▶

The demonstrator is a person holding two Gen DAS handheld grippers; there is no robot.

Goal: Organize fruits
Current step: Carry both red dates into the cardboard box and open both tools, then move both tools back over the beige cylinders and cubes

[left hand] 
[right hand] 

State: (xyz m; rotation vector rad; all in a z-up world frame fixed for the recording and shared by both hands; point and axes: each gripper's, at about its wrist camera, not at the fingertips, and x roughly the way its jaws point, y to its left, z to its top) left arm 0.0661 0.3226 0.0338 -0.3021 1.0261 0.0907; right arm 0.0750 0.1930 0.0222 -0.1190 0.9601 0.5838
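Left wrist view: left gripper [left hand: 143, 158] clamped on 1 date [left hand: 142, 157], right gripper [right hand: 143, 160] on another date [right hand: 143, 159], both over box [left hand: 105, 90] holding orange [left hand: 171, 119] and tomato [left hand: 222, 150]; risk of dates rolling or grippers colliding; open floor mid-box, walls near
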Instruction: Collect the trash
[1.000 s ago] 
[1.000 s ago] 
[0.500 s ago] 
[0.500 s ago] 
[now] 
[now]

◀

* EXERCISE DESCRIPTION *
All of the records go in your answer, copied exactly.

* SOLUTION *
The demonstrator is a person holding two Gen DAS handheld grippers; there is no robot.

Goal: Organize fruits
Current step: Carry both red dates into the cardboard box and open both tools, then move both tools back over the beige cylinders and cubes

[left hand] 
[right hand] 

State: (xyz m; rotation vector rad; all in a z-up world frame fixed for the recording and shared by both hands; point and axes: each gripper's, at about its wrist camera, not at the fingertips, and x roughly the way its jaws point, y to its left, z to its top) left arm 0.0661 0.3226 0.0338 -0.3021 1.0261 0.0907; right arm 0.0750 0.1930 0.0222 -0.1190 0.9601 0.5838
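Left wrist view: left gripper [left hand: 143, 158] clamped on 1 date [left hand: 142, 157], right gripper [right hand: 143, 160] on another date [right hand: 143, 159], both over box [left hand: 105, 90] holding orange [left hand: 171, 119] and tomato [left hand: 222, 150]; risk of dates rolling or grippers colliding; open floor mid-box, walls near
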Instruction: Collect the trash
[1.000 s ago] 
[1.000 s ago] 
[0.500 s ago] 
[0.500 s ago] 
[now] 
[now]

The exercise has been answered, and the work is done.